Etc.
All in the family
Anyone who has swung a golf club knows the satisfaction of hitting a ball squarely and watching it fly straight and true toward the intended target. Take Gill Mackenzie, for instance. She was so happy with her tee shot on the 116-yard ninth hole on the Llanfairfechan course in north Wales one day last week that she could hardly wait to call her husband, Ray, and tell him about it. If you haven't guessed, she scored a hole in one. It just so happens that Ray was scheduled to play Llanfairfechan the following day. But there's no way he'd duplicate the feat, right? Wrong. His hole in one came on the par-3, 11th.

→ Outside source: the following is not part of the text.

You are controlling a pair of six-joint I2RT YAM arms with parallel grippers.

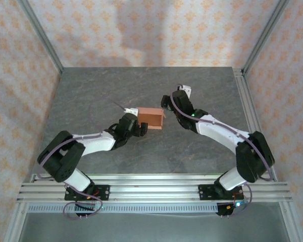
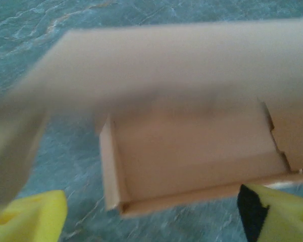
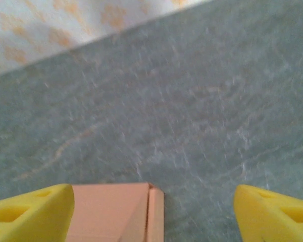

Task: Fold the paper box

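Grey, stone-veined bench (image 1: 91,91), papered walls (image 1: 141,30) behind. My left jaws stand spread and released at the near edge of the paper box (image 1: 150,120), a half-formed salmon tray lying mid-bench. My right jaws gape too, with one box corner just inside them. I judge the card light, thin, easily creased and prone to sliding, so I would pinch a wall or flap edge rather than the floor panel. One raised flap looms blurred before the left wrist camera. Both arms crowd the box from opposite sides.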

Now both Mackenzies had something to brag about. So where did that leave their son, Sam, who, still in his early teens, also enjoys golf? At Llanfairfechan the next day, that's where. And on that same 11th hole, his tee shot ... oh, no, surely not. Oh, yes. Right into the cup. And with witnesses to confirm it. "The tremendous thing is that Sam and I both [used] balls from a pack he bought me for Father's Day," the dad said. An Internet evaluation of the course says that, while short, it "makes a challenging test of the golfer's driving accuracy." The Daily Record, a sports newspaper, asked professional oddsmakers the likelihood of another family equaling the Mackenzies' accomplishment. Their reply: between 10 million and 15 million to 1.